PORT-AU-PRINCE, Haiti (AP) — Heavy rain hammered southern Haiti for a seventh straight day Tuesday, triggering floods and mudslides and causing houses and shanties in the capital to collapse. The official death toll was 23 but could rise as remnants of the storm lingered.
Haitian authorities listed six people as missing.
Runoff from the rain sent rivers surging and flooded many homes as people scrambled to their rooftops. The slow-moving storm system also toppled trees and debris blocked streets throughout the capital.
At least 23 people were killed and more than a dozen injured, said Edgar Joseph, a spokesman for Haiti’s Civil Protection Department. Most of the deaths were in Port-au-Prince and they included two who died over the weekend, he said.
Thirteen people died in Petionville, a hillside city southeast of downtown Port-au-Prince, Joseph said. In one incident, a concrete house slid down a ravine and crashed into several smaller homes.
A 53-year-old man, Jean Wildor Charutis, said his older sister and a niece died in the large house that crashed down the ravine. “There was so much rain it shook the house,” he said as he and government rescue workers searched for survivors.
The storm system has saturated much of the Caribbean in recent days, with flooding reported in the neighboring Dominican Republic as well as in Jamaica, Puerto Rico and the U.S. Virgin Islands. Authorities reported two deaths in the Dominican Republic and one in Jamaica to the weather.
Civil defense authorities in the Dominican Republic said 25 homes were destroyed and more than 8,400 people were evacuated.
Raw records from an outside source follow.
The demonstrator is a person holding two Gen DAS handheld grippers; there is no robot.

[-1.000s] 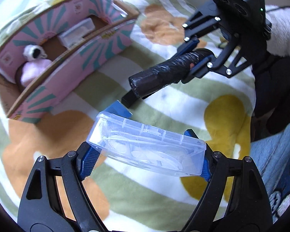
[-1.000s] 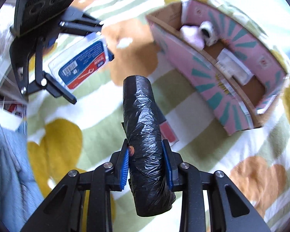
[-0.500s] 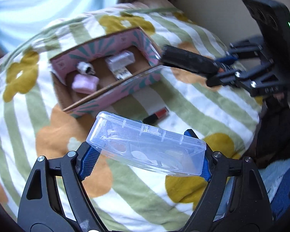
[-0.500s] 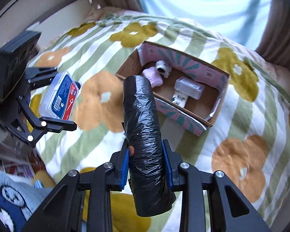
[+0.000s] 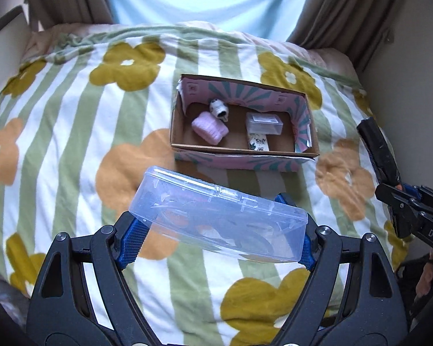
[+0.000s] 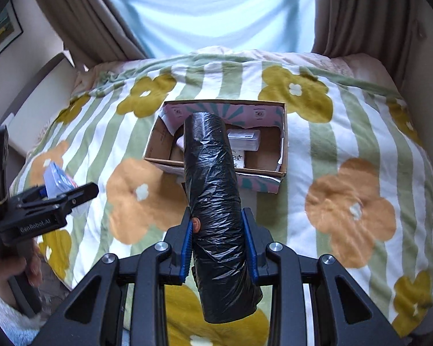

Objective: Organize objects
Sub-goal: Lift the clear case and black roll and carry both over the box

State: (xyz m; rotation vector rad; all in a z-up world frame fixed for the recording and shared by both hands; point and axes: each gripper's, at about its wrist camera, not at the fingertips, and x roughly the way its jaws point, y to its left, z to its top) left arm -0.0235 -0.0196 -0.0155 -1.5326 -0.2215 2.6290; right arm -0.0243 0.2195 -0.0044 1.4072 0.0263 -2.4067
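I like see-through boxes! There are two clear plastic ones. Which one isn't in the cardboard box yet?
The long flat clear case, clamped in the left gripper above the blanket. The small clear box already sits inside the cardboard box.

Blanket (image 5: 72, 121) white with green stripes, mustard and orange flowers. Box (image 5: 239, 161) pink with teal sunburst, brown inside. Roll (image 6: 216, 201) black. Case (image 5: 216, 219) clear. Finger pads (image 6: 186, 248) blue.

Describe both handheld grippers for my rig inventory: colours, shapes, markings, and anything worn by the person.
Both are black skeletal frames with triangular cut-outs, silver bolts and blue ribbed pads. The left gripper reads "GenRobot.AI" in the right wrist view; the right gripper shows "DAS" lettering. A fluffy white sleeve shows by the left handle.
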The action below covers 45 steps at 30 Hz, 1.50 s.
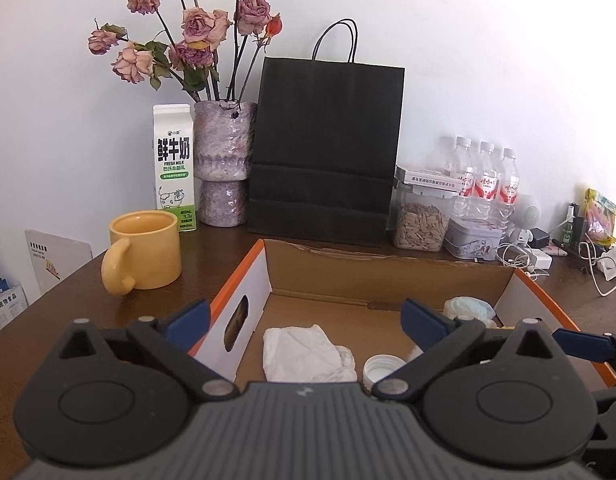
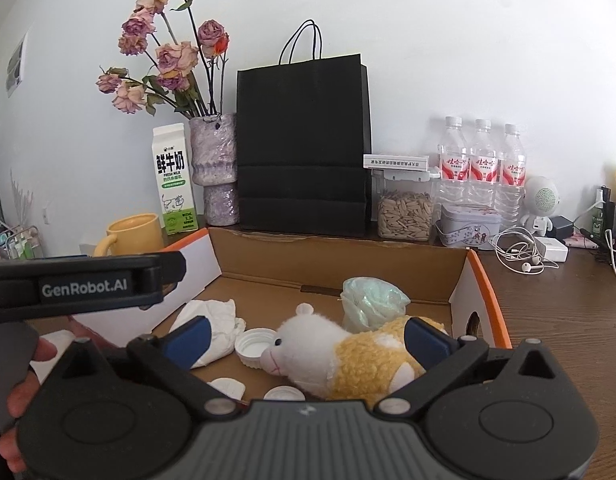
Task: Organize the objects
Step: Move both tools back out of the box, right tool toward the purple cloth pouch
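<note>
Cardboard box (image 2: 340,256) sits below my two grippers; I see the left gripper (image 1: 306,318) spread wide over crumpled tissue (image 1: 308,354), the right gripper (image 2: 306,334) gaping around, not pinching, the plush toy (image 2: 348,356).

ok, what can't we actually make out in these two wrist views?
- Plush toy: rear end hidden behind the right gripper body, right wrist view; barely visible in left wrist view.
- Black paper bag: contents hidden by its own walls, both views.
- Cardboard box: near edge hidden by left gripper body.
</note>
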Each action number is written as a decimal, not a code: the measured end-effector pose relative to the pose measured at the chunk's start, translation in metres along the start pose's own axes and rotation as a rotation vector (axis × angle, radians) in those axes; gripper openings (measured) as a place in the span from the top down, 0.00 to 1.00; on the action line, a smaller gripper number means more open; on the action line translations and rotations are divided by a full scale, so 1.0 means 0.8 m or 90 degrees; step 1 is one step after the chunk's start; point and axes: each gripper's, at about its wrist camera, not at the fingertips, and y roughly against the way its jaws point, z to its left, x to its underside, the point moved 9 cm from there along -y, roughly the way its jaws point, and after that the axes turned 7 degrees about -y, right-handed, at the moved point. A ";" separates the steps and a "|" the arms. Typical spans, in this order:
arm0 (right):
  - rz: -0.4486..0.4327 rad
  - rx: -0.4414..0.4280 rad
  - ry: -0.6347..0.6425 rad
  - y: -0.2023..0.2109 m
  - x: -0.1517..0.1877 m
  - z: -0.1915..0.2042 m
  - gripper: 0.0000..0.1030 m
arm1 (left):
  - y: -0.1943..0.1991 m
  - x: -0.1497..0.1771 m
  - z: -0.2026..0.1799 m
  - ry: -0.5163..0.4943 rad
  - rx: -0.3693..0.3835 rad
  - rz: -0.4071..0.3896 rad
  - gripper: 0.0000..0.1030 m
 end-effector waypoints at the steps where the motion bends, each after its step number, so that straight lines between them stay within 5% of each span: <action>1: -0.002 0.000 -0.001 0.001 0.000 -0.001 0.00 | 0.000 0.000 0.001 0.001 0.000 0.001 0.00; 26: -0.016 -0.024 0.018 0.089 -0.002 -0.003 0.00 | 0.078 -0.015 0.025 -0.007 0.014 -0.007 0.00; 45: 0.036 -0.036 -0.008 0.166 0.060 -0.005 0.00 | 0.150 0.054 0.050 -0.036 0.029 0.050 0.00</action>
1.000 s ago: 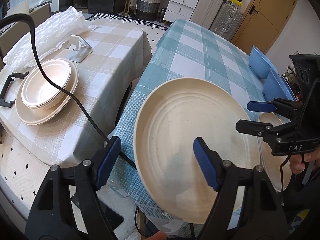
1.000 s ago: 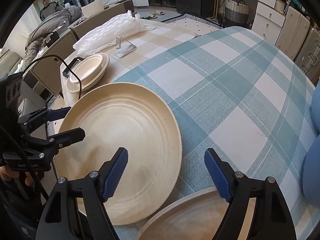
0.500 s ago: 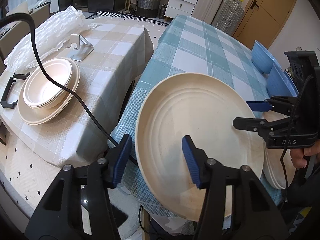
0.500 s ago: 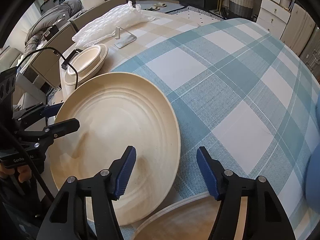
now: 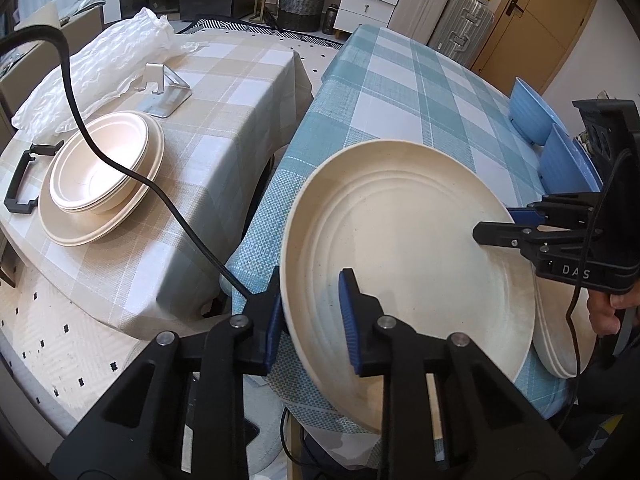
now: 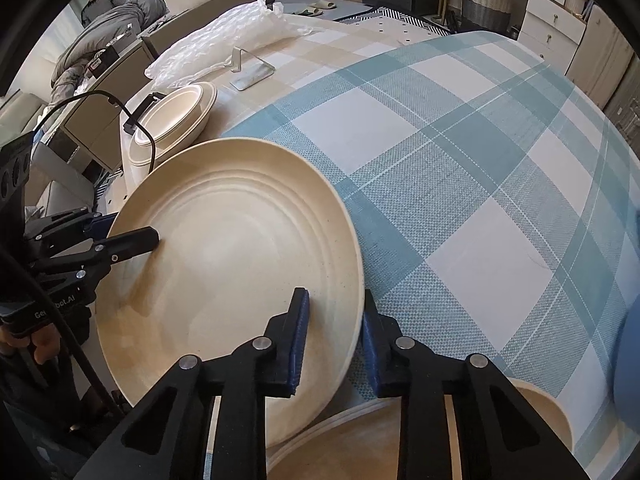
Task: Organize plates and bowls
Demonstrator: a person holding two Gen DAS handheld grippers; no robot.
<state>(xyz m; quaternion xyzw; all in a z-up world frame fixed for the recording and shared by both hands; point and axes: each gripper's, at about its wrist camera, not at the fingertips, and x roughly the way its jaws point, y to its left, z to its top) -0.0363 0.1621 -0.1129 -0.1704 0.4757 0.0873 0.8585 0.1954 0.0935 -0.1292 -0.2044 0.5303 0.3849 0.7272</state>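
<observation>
Left wrist: "DAS" on right tool (image 5: 496, 224)

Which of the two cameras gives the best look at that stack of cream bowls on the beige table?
The left wrist view. There the stack of cream bowls lies open to view, its inside visible, crossed only by a black cable. In the right wrist view the stack is farther off, smaller and seen from the side.
</observation>
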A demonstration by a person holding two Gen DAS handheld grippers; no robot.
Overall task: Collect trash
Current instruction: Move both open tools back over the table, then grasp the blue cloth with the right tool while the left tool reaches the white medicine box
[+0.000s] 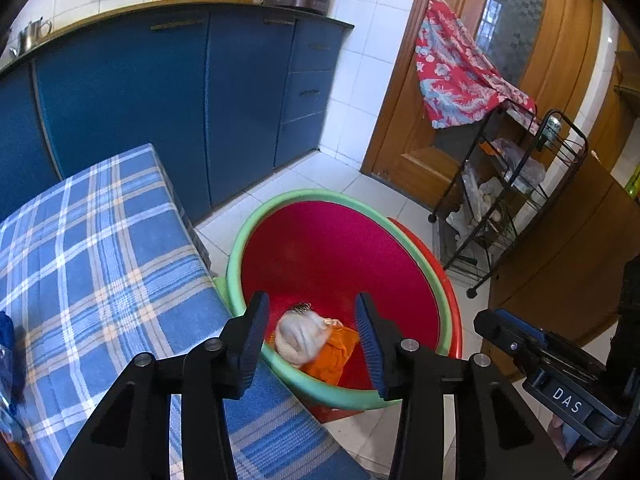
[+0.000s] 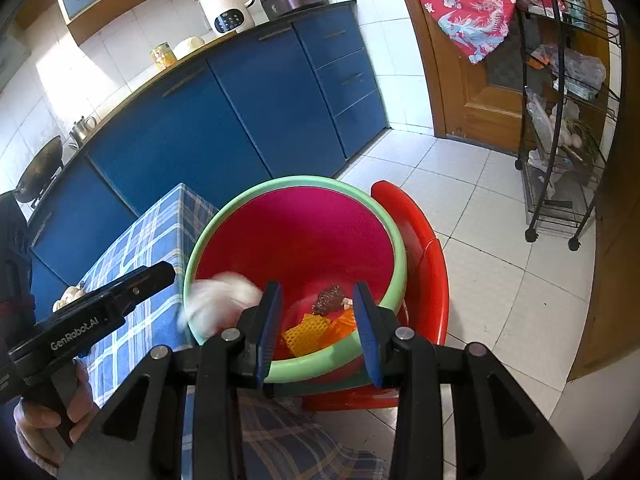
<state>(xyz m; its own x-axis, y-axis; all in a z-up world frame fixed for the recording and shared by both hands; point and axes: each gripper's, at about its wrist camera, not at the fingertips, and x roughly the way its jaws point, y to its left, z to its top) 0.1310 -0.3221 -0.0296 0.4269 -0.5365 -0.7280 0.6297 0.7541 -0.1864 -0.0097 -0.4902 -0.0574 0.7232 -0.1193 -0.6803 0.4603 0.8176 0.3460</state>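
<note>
Spread-jawed and empty, the left gripper point(image 1: 312, 336) hangs at lower centre over a blurred white paper wad point(image 1: 298, 338) in the red basin point(image 1: 340, 196), light, soft trash best pinched mid-bulk, while the right gripper point(image 2: 318, 326) likewise gapes.

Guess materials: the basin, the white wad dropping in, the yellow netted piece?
Basin: looks like moulded plastic, smooth red inside under a pale green rim, slightly glossy. White wad: probably crumpled tissue or paper, soft and matte, though motion-blurred. Yellow netted piece: likely foam fruit netting, judging by its open diamond mesh.
</note>
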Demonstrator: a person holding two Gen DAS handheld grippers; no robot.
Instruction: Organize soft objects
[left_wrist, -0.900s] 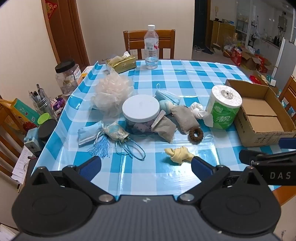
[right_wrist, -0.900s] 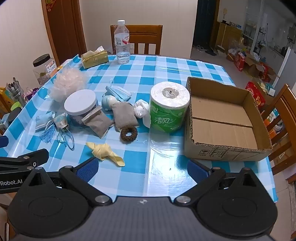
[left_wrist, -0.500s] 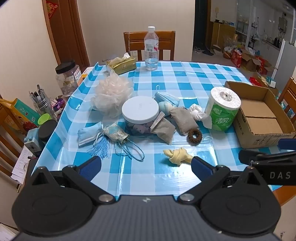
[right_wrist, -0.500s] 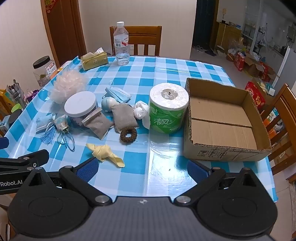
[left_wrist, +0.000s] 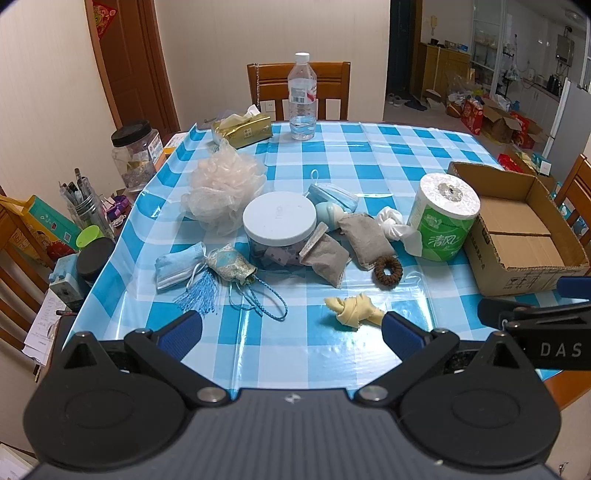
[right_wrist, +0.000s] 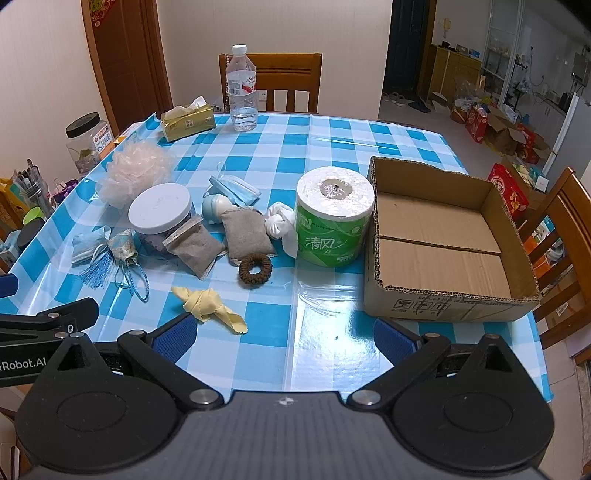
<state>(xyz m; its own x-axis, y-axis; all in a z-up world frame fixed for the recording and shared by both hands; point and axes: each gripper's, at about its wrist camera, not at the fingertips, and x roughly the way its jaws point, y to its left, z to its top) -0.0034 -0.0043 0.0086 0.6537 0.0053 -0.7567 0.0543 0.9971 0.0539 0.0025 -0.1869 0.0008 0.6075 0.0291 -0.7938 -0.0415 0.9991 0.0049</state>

The dead included a 13-year-old boy who was swept away and drowned while watching a river swell near Santo Domingo.
In Haiti, the week of pounding rain has deepened the misery for tens of thousands of people living in the tent-and-tarp settlements that sprung up after the January 2010 earthquake. Aid groups have warned that the wet weather could worsen a cholera outbreak that has killed more than 5,300 people since October.
Haiti’s newly elected President Michel Martelly took to national television just before midnight to calm the nation as the storm was still passing over the city.